EXERCISE GOAL.
Where the records below have a line with "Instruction", that line is to be copied.

INFORMATION SHOWN.
• • • •

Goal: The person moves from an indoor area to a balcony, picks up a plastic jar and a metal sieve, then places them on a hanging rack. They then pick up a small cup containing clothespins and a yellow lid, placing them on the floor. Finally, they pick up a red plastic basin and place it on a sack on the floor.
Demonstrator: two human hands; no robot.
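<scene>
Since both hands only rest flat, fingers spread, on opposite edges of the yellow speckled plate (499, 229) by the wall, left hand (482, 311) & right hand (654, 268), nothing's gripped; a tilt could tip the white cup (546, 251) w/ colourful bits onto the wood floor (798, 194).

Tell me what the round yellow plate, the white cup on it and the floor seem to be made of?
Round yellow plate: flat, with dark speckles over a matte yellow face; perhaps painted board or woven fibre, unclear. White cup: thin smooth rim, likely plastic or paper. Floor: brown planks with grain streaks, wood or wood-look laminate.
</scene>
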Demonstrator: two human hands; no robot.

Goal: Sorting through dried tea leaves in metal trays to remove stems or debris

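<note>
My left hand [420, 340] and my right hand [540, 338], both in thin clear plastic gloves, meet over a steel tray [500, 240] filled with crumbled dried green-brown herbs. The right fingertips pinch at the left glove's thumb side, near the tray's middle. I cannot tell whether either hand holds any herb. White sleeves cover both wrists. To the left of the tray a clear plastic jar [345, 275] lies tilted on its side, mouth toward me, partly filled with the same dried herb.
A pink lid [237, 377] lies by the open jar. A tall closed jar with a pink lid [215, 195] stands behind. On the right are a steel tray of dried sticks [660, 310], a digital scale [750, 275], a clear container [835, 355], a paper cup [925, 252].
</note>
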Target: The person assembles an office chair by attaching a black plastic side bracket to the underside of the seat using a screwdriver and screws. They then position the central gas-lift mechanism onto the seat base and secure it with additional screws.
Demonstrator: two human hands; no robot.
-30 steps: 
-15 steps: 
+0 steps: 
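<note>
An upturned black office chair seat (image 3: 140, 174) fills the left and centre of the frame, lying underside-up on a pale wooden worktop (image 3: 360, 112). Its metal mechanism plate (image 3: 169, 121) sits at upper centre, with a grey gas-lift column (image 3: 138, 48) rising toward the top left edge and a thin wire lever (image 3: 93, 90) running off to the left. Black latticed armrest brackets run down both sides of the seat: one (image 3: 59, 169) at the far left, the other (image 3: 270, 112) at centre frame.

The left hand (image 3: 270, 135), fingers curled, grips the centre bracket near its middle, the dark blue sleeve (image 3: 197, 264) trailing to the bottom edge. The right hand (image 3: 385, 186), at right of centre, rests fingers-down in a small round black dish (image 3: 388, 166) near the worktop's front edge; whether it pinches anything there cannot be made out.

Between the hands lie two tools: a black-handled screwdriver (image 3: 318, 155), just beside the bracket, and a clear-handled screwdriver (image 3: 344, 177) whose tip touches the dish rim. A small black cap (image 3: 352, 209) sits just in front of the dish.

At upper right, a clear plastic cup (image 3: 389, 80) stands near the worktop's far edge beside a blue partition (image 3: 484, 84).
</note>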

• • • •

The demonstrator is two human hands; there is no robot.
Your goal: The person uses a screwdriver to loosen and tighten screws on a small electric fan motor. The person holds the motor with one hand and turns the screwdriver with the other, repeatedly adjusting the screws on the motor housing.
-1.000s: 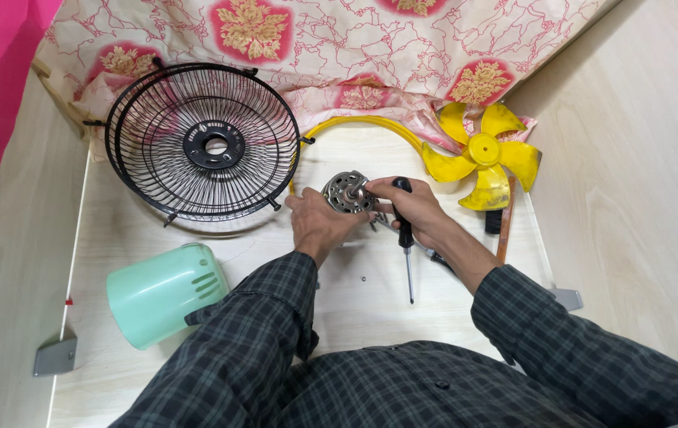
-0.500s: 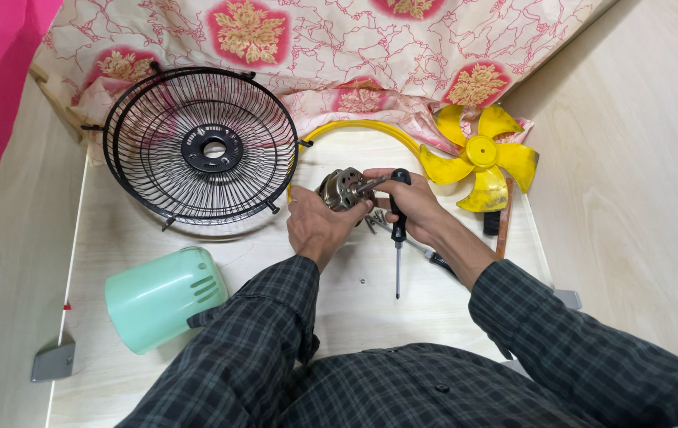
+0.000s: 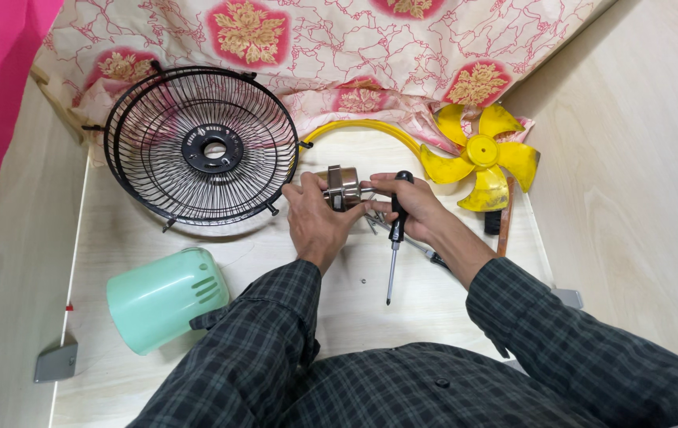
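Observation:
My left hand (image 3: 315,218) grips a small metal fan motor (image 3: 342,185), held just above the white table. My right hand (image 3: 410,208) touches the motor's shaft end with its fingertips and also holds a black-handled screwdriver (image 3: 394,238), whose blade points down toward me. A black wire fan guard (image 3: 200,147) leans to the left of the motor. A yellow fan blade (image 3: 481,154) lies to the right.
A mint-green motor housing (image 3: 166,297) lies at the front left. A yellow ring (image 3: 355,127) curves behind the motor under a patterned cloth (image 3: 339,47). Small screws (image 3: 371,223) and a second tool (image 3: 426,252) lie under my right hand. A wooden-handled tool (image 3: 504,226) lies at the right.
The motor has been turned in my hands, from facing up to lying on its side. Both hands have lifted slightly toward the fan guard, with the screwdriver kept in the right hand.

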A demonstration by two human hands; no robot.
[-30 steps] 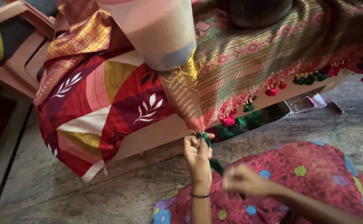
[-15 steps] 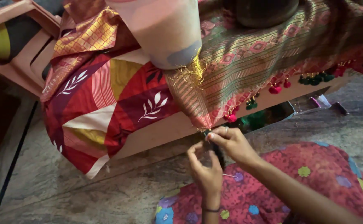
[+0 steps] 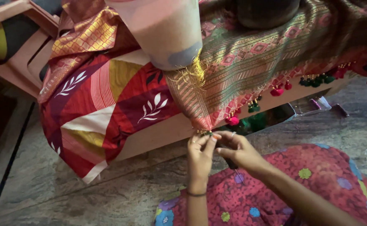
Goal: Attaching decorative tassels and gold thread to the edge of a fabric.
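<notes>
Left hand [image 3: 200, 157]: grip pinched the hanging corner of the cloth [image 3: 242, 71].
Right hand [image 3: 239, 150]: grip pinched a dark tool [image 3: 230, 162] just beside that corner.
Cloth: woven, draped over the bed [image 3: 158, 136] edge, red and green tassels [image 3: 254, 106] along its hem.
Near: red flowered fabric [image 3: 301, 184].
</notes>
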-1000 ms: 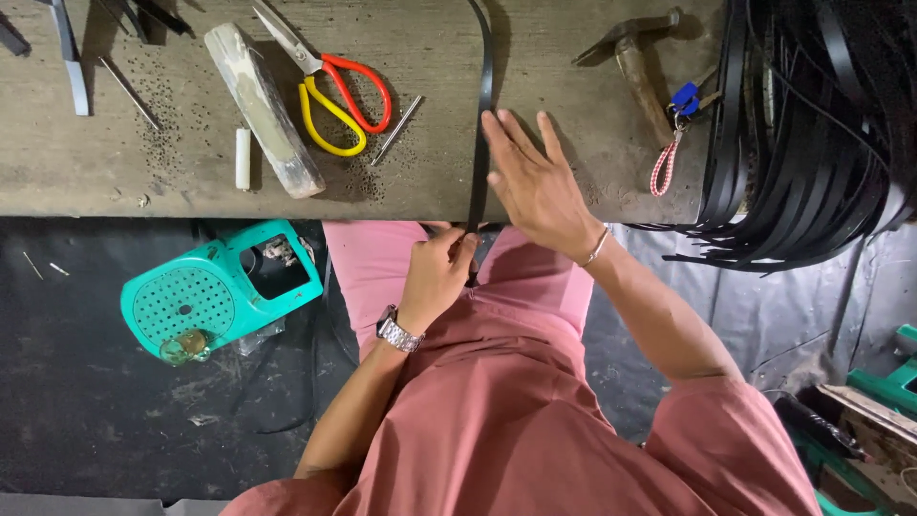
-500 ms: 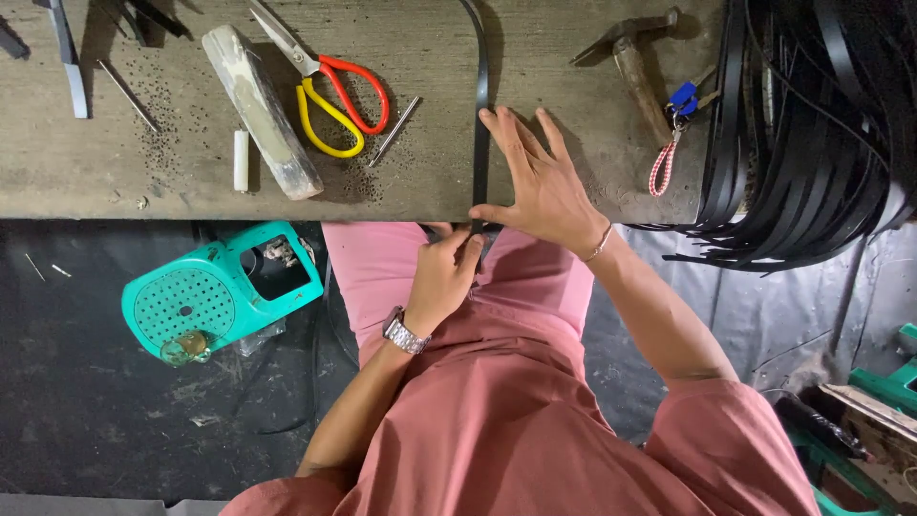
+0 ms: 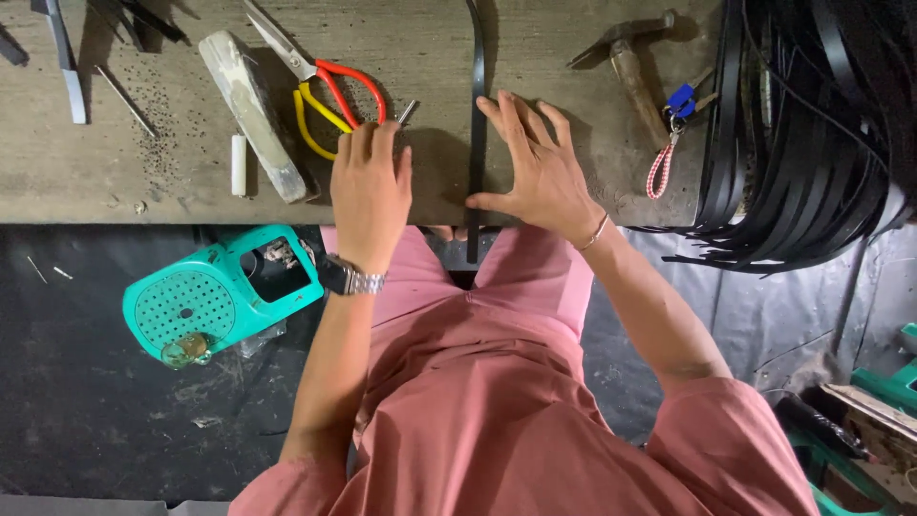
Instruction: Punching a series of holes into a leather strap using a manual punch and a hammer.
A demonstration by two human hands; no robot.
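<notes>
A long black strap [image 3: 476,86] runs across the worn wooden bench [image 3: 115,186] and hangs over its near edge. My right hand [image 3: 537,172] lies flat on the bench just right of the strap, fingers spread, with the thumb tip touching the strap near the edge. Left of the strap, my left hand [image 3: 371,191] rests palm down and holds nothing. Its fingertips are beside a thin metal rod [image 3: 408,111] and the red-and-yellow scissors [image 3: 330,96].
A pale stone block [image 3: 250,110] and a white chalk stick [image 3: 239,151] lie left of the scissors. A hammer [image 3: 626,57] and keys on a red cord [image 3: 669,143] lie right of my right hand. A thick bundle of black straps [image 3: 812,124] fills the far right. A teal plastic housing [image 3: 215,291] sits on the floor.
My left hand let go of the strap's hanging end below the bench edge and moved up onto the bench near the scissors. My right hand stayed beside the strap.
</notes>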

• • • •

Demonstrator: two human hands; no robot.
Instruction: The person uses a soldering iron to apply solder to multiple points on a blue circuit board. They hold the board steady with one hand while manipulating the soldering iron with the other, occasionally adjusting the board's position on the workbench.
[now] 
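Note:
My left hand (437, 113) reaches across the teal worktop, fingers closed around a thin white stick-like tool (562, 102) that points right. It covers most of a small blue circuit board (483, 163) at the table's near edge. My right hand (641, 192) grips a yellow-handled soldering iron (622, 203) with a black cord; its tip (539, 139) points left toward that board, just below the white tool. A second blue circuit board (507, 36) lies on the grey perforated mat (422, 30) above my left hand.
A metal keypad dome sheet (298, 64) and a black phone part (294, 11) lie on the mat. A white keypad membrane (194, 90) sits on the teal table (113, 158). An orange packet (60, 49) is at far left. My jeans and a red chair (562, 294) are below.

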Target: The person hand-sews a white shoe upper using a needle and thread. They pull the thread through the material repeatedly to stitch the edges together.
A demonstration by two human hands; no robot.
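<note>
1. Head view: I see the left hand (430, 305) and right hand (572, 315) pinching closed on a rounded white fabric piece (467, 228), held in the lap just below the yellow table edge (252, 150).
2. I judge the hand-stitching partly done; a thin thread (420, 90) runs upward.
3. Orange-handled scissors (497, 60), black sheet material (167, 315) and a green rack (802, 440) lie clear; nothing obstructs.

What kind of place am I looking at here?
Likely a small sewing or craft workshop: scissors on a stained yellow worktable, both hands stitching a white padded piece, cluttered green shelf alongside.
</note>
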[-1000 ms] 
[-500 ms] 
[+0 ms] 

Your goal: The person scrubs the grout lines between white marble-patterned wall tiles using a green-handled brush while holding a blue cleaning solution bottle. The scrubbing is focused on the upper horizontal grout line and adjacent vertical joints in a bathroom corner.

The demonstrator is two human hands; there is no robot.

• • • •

SOLUTION FOR THIS EXERCISE.
Instruction: Punching a series of holes into a leather strap using a manual punch and a hammer.
Instruction: The person uses a soldering iron to apply solder to multiple points on a blue circuit board. They hold the board steady with one hand while manipulating the soldering iron with the other, occasionally adjusting the board's position on the workbench.

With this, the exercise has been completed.